Устрашенный страшными приготовлениями к пытке, он сознался, что сделал донос на товарища по злобе и указал место, где мнимо растраченная сумма была спрятана.
Юрий Петрович выпущен был на свободу и найденный в застенке образ обложил серебряной вызолоченной ризою и завещал, чтобы образ этот вечно находился в его потомстве.
Этот образок висел над кроватью Володи Петровского в доме Энгельгардта в Смоленске, и мальчик усердно утром и вечером молился ему за упокой души дяди Андрея, за здравие бабушки Дарьи, тетей Зинаиды, Марфы и дядей Андрея и Григория.
Так выучила его молиться Дарья Васильевна, но кто были тетя Зинаида и дядя Григорий мальчик не знал, и на его вопросы ему отвечали, что он узнает это, когда вырастет большой и будет хорошо учиться.
Мальчик перестал задавать об этом вопросы, но тайна, окружавшая эти неизвестные ему имена, в связи с положением сироты, приемыша в чужом доме, выработала в нем сосредоточенность и мечтательность.
Ребенок ушел в самого себя и жил в своем собственном, созданном его детским воображением мирке.
Учился он, однако, очень хорошо: сначала под руководством гувернантки-француженки вместе с дочерьми Энгельгардта, а затем — учителя из окончивших курс смоленских семинаристов, передавшего своему ученику всю пройденную им самим премудрость, позже — гувернера-француза и, наконец, — учителей семинарии.
Образование мальчик получил, таким образом, по тому времени превосходное.
За этим следил откуда-то издалека тот же таинственный «дядя Григорий».
Дарья Васильевна по-прежнему жила у себя в Чижове, наезжая, впрочем, несколько раз в год в Смоленск, погостить к дочери.
XXIII. Побежденное искушение
Других развлечений, кроме посещения
Княгиня Зинаида Сергеевна долго болела после родов. Произошло это более всего от нервного потрясения, при известии, что с таким нетерпением и с такими надеждами ожидаемый ребенок родился мертвым.
У несчастной сделалась родильная горячка, и она была буквально вырвана из когтей смерти усилиями лучших смоленских докторов.
Дарья Васильевна почти ежедневно посещала Несвицкое и просиживала около больной по нескольку часов.
Тяжело было старушке, но она этим, казалось, искупала свою вину перед несчастной женщиной, вину невольной участницы в причинении ей тяжелого горя.
Бедная мать при ней оплакивала смерть своей бедной девочки еще до рождения, недоумевала, как это могло случиться, и положительно разрывала на части сердце Дарьи Васильевны.

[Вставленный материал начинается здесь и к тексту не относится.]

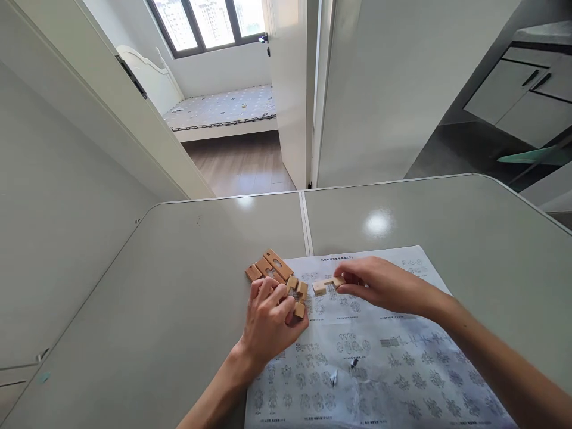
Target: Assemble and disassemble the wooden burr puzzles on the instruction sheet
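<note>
My right hand (pixel 361 280) pinches one end of a pale notched wooden puzzle piece (pixel 319 288) just above the printed sheet (pixel 384 333). To its left, my left hand (pixel 270 310) is closed around several joined light wooden pieces (pixel 300 293), with a gap between them. Just behind the left hand lie darker brown wooden pieces (pixel 274 262) with slots; one bears a number 2. The left fingers partly hide these pieces. A short space separates the piece in my right hand from the joined pieces.
The sheet, covered in small diagrams, lies on a grey-green table (pixel 187 310) with a seam down its middle. Small dark scraps (pixel 354 362) rest on the paper. Beyond the table's far edge are an open door (pixel 292 89), a bed (pixel 223 107) and cabinets (pixel 531 89).
</note>
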`<move>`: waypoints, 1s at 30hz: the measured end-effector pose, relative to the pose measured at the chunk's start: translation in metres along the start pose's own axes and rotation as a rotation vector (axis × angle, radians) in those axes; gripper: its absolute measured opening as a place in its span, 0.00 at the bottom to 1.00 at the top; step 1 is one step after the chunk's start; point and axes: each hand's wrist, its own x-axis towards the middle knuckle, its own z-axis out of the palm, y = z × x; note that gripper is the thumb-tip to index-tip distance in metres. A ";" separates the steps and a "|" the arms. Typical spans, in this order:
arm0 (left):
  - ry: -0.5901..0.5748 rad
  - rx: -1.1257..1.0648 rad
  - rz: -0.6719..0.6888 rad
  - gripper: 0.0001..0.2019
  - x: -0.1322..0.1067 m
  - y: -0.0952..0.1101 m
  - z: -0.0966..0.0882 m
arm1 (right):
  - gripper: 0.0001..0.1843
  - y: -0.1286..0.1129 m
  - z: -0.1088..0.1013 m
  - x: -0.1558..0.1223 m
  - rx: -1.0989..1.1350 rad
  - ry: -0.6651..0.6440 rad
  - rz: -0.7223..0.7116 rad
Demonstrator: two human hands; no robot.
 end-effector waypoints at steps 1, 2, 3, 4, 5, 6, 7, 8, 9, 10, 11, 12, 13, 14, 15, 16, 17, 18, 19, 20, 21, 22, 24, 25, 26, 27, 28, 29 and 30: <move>0.001 -0.008 -0.005 0.20 0.000 0.000 0.000 | 0.10 0.000 0.001 0.000 -0.026 -0.020 -0.013; 0.000 -0.019 -0.014 0.20 0.001 -0.001 0.000 | 0.09 -0.001 0.002 0.000 -0.046 -0.035 -0.023; -0.004 -0.032 -0.027 0.20 0.001 -0.001 0.000 | 0.08 -0.002 0.004 0.001 -0.058 -0.050 -0.033; -0.010 -0.045 -0.043 0.20 0.001 -0.002 -0.001 | 0.07 -0.002 0.006 0.001 -0.067 -0.060 -0.042; -0.017 -0.056 -0.058 0.20 0.001 -0.003 -0.001 | 0.07 -0.003 0.007 0.002 -0.076 -0.067 -0.051; -0.024 -0.067 -0.068 0.20 0.001 -0.004 -0.002 | 0.07 -0.004 0.009 0.003 -0.085 -0.071 -0.058; -0.028 -0.079 -0.071 0.20 0.001 -0.005 -0.003 | 0.07 -0.005 0.012 0.004 -0.096 -0.072 -0.065; -0.026 -0.094 -0.067 0.20 0.002 -0.006 -0.004 | 0.06 -0.006 0.014 0.005 -0.106 -0.071 -0.071; -0.018 -0.110 -0.058 0.20 0.002 -0.008 -0.006 | 0.06 -0.006 0.017 0.006 -0.114 -0.068 -0.078; -0.001 -0.123 -0.048 0.19 0.003 -0.011 -0.008 | 0.05 -0.007 0.020 0.008 -0.121 -0.063 -0.087; 0.024 -0.130 -0.042 0.18 0.004 -0.014 -0.010 | 0.04 -0.009 0.023 0.009 -0.125 -0.055 -0.096; 0.058 -0.127 -0.045 0.17 0.005 -0.018 -0.012 | 0.03 -0.010 0.027 0.010 -0.130 -0.048 -0.110; 0.098 -0.110 -0.065 0.17 0.006 -0.023 -0.014 | 0.03 -0.011 0.031 0.011 -0.135 -0.041 -0.124; 0.131 -0.085 -0.108 0.16 0.006 -0.028 -0.015 | 0.03 -0.013 0.035 0.012 -0.138 -0.045 -0.141; 0.162 -0.056 -0.157 0.15 0.007 -0.035 -0.015 | 0.04 -0.015 0.038 0.013 -0.141 -0.042 -0.152; 0.182 -0.027 -0.201 0.15 0.007 -0.042 -0.015 | 0.05 -0.016 0.042 0.014 -0.150 -0.027 -0.157; 0.185 -0.007 -0.237 0.15 0.007 -0.050 -0.014 | 0.07 -0.017 0.044 0.015 -0.156 -0.015 -0.162; 0.174 0.003 -0.274 0.14 0.007 -0.057 -0.013 | 0.08 -0.018 0.047 0.016 -0.157 -0.001 -0.163; 0.163 0.006 -0.304 0.13 0.006 -0.065 -0.012 | 0.09 -0.019 0.049 0.017 -0.154 0.010 -0.163; 0.155 0.008 -0.342 0.12 0.006 -0.073 -0.010 | 0.09 -0.019 0.050 0.018 -0.144 0.018 -0.165; 0.150 0.005 -0.389 0.11 0.006 -0.080 -0.009 | 0.09 -0.019 0.051 0.018 -0.128 0.023 -0.168; 0.130 -0.005 -0.432 0.11 0.006 -0.087 -0.007 | 0.09 -0.019 0.051 0.019 -0.109 0.024 -0.171; 0.083 -0.052 -0.543 0.12 0.009 -0.102 -0.005 | 0.10 -0.018 0.051 0.019 -0.067 0.023 -0.174; 0.086 -0.059 -0.574 0.13 0.011 -0.109 -0.004 | 0.11 -0.017 0.051 0.019 -0.045 0.024 -0.173; 0.087 -0.064 -0.593 0.14 0.014 -0.116 -0.004 | 0.12 -0.015 0.051 0.019 -0.022 0.028 -0.171; 0.087 -0.068 -0.611 0.15 0.017 -0.123 -0.004 | 0.12 -0.013 0.050 0.019 0.006 0.033 -0.171; 0.086 -0.070 -0.626 0.16 0.022 -0.130 -0.003 | 0.12 -0.011 0.050 0.019 0.046 0.037 -0.172; 0.082 -0.068 -0.638 0.16 0.027 -0.138 -0.003 | 0.12 -0.008 0.050 0.020 0.102 0.039 -0.170; 0.068 -0.067 -0.640 0.16 0.032 -0.145 -0.003 | 0.12 -0.005 0.051 0.020 0.178 0.035 -0.167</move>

Наконец княгиня оправилась.
На дворе снова была весна.
Зинаида Сергеевна почасту и подолгу находилась в саду, где в одной из отдаленных аллей деревянный крест указывал могилу ее мертворожденной дочери.
Сюда приходила несчастная мать грустить о своем сыне.
С потерею сладкой надежды иметь утешение в другом ребенке, в сердце княгини Зинаиды Сергеевны с необычайной силой развилось и укрепилось чувство любви к оставшемуся в Петербурге сыну — маленькому Васе.
Ее женская гордость не позволяла ей вернуться в Петербург, хотя ее тянуло туда, пожалуй, гораздо более, чем ее горничную Аннушку.
Последнюю она вскоре после выздоровления отпустила от себя, дав ей вольную. Княгиня сделала это в вознаграждение за почти двухлетнее затворничество в деревне и за уход за собою во время болезни.
Так по крайней мере сказала она обрадованной девушке, пребывание которой вблизи своей госпожи сделалось для нее после совершенного ею преступления невыносимым.
Теперь она мучилась уже не скукою, а угрызениями совести. Она осунулась и похудела, княгиня Зинаида Сергеевна приписывала это скуке деревенской жизни и бессонным ночам, проведенным у ее постели.
Была, впрочем, и задняя мысль у княгини, когда она отпускала Аннушку на волю и снаряжала в Петербург. Она рассчитывала, что все-таки там будет хоть один преданный ей человек, который будет уведомлять ее о сыне.
Княгиня не ошиблась. Аннушка, хотя и не часто, но все же описывала своей бывшей барыне обо всем, что делается в княжеском доме.
Степан Сидорович оказался пророком — Аннушка вскоре по прибытии в столицу вышла замуж за канцелярского писца, который с ее слов и строчил послания княгине, и за них последняя, конечно, не оставалась в долгу и присылала гостинцы и деньги.